WHAT IS NEEDED>
Reproduce each entry exactly.

PROVIDED RECORDS>
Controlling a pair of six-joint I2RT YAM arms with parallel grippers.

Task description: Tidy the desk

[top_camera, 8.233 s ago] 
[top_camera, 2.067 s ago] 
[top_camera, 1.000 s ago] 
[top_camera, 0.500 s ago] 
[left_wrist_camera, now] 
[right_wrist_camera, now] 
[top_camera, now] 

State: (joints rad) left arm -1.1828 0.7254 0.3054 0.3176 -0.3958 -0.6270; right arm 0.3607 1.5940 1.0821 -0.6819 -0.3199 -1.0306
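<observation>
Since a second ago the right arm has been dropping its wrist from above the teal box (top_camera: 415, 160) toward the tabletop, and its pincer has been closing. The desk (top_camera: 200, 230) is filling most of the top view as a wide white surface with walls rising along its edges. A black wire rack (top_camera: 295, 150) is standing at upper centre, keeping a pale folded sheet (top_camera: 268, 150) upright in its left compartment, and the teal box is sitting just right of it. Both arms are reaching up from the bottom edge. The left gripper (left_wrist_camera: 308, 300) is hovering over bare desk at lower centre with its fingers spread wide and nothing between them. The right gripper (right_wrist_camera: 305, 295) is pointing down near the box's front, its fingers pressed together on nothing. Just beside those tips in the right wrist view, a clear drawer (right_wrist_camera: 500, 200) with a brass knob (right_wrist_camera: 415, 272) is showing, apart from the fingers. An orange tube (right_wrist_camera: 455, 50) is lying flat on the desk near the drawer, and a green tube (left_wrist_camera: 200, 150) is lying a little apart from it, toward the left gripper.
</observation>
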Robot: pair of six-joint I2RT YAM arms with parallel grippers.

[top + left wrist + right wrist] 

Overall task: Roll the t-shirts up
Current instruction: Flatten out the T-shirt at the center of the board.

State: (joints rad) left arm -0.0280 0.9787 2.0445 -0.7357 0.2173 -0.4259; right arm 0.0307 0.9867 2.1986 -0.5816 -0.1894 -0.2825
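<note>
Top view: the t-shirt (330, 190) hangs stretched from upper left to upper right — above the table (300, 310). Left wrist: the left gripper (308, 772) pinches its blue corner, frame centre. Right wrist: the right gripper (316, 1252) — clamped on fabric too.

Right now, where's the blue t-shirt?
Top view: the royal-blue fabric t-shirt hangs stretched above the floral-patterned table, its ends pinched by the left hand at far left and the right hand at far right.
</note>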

ANSWER SECTION>
Controlling a pair of six-joint I2RT YAM arms with parallel grippers.

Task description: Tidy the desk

[top_camera, 8.233 s ago] 
[top_camera, 2.067 s ago] 
[top_camera, 1.000 s ago] 
[top_camera, 0.500 s ago] 
[left_wrist_camera, now] 
[right_wrist_camera, now] 
[top_camera, now] 

State: (joints rad) left arm -1.1828 0.7254 0.3054 0.3176 -0.3958 -0.6270; right arm 0.3607 1.5940 1.0821 -0.6819 -0.3199 -1.0306
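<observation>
Since a second ago the right arm has been dropping its wrist from above the teal box (top_camera: 415, 160) toward the tabletop, and its pincer has been closing. The desk (top_camera: 200, 230) is filling most of the top view as a wide white surface with walls rising along its edges. A black wire rack (top_camera: 295, 150) is standing at upper centre, keeping a pale folded sheet (top_camera: 268, 150) upright in its left compartment, and the teal box is sitting just right of it. Both arms are reaching up from the bottom edge. The left gripper (left_wrist_camera: 308, 300) is hovering over bare desk at lower centre with its fingers spread wide and nothing between them. The right gripper (right_wrist_camera: 305, 295) is pointing down near the box's front, its fingers pressed together on nothing. Just beside those tips in the right wrist view, a clear drawer (right_wrist_camera: 500, 200) with a brass knob (right_wrist_camera: 415, 272) is showing, apart from the fingers. An orange tube (right_wrist_camera: 455, 50) is lying flat on the desk near the drawer, and a green tube (left_wrist_camera: 200, 150) is lying a little apart from it, toward the left gripper.
</observation>
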Robot: pair of six-joint I2RT YAM arms with parallel grippers.

[top + left wrist + right wrist] 

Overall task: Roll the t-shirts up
Current instruction: Flatten out the T-shirt at the center of the board.

State: (joints rad) left arm -0.0280 0.9787 2.0445 -0.7357 0.2173 -0.4259; right arm 0.0307 0.9867 2.1986 -0.5816 -0.1894 -0.2825
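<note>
Top view: the t-shirt (330, 190) hangs stretched from upper left to upper right — above the table (300, 310). Left wrist: the left gripper (308, 772) pinches its blue corner, frame centre. Right wrist: the right gripper (316, 1252) — clamped on fabric too.

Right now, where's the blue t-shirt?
Top view: the royal-blue fabric t-shirt hangs stretched above the floral-patterned table, its ends pinched by the left hand at far left and the right hand at far right.
</note>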

The answer contains nothing further.